Not for me - might be a basement level or two under the "ground floor". Why take the risk I reckon - plenty else that's less risky, has no debt and still has speculative appeal. What have they done but show they can lose squillions in the last couple of years? Recovery if it happens should be slow. Doubling the amount of shares. The A$386m 'New Term Debt' is secured (against company's assets) and is priced at 11.9% pa The renounceable rights issue is at 28c so there'll be profit taking from above that level = 'overhang'; plus the placement shares will be a selling threat Above 50c there's the threat of the options exercisable @ 50c ex. Says there are 42m BBGAO @ 50c and almost 30m free options proposed to be issued to Cam/Oaktree consortium at 50c. Over at Skaffold the optimist(s) have currently chalked in .06 eps FY16 but the pessimist(s) only .003 eps. So called 'consensus' eps only .029 eps FY16. So called consensus intrinsic value FY16 = only 8c! Seven analysts participating. For FY15 the pessimist(s) reckons still an earnings loss. Doubt that Skaffold has caught up with the new Cambridge/Oaktree offer
I bought at .55 or thereabouts. Looking medium-term, hoping for a reasonable return in 12 months or so. Didn't buy much though so as long as it's above .25 I'm not concerned. Generally not a big fan of consumer realted stocks
renounceable and non-underwritten In theory if you bought today at 45c you could buy more at 28c in the rights issue and average down, but they might come out and say the rights are only available to holders as at 19th Sept (yesterday) K11TS00bullion: I'm not offering an opinion either way - haven't had much of a look These days as soon as I see a company struggling with debt I just walk away and don't look any further I'm sure that leads to missed opportunities but I've been burnt too many times in the past
Some of the liabilities on their balance sheet do raise serious question marks. Their retail business model isn't exactly inspiring either.

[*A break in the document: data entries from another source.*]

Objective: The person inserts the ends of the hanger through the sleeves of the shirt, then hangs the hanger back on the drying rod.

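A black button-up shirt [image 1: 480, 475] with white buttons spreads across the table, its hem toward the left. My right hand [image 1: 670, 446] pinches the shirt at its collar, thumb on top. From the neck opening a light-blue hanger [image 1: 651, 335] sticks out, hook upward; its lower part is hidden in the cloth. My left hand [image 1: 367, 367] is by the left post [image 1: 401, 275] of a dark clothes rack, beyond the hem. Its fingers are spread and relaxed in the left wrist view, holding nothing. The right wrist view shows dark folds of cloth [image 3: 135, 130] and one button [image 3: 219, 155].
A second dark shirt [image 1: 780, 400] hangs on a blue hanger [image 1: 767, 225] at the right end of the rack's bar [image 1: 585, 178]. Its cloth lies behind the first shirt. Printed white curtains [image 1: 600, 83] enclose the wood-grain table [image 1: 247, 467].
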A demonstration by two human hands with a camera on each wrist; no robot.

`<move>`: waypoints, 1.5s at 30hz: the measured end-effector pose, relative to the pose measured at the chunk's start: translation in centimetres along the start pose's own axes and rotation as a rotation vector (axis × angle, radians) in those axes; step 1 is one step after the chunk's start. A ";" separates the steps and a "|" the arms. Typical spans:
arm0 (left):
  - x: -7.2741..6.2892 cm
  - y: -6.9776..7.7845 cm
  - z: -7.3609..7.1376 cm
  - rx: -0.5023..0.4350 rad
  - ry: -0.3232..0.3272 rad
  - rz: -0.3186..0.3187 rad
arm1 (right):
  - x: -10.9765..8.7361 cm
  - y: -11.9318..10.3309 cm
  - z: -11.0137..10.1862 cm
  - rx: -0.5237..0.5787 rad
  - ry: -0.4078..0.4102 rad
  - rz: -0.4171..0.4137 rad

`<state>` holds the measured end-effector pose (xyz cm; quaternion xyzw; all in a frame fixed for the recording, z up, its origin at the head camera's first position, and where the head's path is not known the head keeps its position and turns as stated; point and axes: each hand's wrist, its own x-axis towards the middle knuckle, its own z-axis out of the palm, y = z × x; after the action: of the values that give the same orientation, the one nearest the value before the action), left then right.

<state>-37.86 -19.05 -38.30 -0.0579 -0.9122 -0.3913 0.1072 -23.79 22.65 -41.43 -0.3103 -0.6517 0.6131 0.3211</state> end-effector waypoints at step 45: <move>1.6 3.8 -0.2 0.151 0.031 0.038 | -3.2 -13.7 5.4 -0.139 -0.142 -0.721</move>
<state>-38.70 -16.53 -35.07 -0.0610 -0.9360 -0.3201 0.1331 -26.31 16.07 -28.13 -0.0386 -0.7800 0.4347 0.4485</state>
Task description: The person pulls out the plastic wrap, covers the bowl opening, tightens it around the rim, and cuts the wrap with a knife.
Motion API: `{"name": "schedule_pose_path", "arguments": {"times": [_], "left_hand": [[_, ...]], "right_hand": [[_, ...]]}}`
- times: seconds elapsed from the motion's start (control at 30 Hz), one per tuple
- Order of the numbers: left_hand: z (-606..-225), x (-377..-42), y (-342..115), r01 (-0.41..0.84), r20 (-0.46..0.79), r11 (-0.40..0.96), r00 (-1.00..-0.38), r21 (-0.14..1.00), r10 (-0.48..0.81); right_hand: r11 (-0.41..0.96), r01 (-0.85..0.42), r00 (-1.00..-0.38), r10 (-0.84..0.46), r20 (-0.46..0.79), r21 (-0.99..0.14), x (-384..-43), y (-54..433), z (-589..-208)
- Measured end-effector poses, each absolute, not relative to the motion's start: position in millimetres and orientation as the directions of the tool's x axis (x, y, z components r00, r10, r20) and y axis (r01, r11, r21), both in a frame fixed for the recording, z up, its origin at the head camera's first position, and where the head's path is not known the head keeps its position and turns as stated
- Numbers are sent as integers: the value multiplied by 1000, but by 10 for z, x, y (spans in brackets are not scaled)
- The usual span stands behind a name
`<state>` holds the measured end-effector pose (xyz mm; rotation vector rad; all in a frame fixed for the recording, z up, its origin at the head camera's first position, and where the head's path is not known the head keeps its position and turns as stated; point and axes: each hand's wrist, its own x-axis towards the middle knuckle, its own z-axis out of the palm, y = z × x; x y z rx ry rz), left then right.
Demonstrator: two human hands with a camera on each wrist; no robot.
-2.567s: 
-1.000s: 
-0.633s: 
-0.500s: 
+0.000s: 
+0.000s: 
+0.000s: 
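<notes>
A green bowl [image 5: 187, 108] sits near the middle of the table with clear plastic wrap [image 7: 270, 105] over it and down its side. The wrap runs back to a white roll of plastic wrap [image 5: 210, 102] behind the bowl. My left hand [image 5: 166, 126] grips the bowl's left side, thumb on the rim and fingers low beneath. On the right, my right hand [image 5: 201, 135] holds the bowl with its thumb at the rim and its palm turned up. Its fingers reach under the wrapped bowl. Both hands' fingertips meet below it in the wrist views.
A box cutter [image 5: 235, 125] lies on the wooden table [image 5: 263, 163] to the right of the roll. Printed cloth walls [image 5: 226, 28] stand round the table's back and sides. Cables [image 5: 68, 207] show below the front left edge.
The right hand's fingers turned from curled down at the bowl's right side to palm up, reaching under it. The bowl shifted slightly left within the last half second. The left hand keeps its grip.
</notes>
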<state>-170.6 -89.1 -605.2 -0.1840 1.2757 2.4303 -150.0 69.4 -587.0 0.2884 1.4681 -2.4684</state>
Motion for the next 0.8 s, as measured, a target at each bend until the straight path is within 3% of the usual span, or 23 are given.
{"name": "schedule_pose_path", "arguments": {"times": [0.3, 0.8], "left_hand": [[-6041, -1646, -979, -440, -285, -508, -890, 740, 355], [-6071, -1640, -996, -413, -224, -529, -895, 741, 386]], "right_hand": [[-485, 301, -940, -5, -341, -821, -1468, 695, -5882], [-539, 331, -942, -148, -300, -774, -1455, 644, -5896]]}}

The difference being that Billabong attempts to cater to the mass market, whereas armani, gucci, ralph Lauren all specifically target the very wealthy (or the less well-off idiots who will happily part with money in an attempt to appear wealthy). During a sustained economic downturn the mass market always tighten their belts. Whereas the wealthy - they'll always have money to burn.
Yuck chart after Friday's action, and anticipating a down day on Monday for the ASX. Closed on its intraday low with highest volume for a month momentum: RSI might have failed to cross above neutral, MACD failing to cross positive Worse to come should it close below 41c imo
The high end brands will fare better than the mid range IMO. The rich will always have money. It's the middle class that are being fleeced, remember.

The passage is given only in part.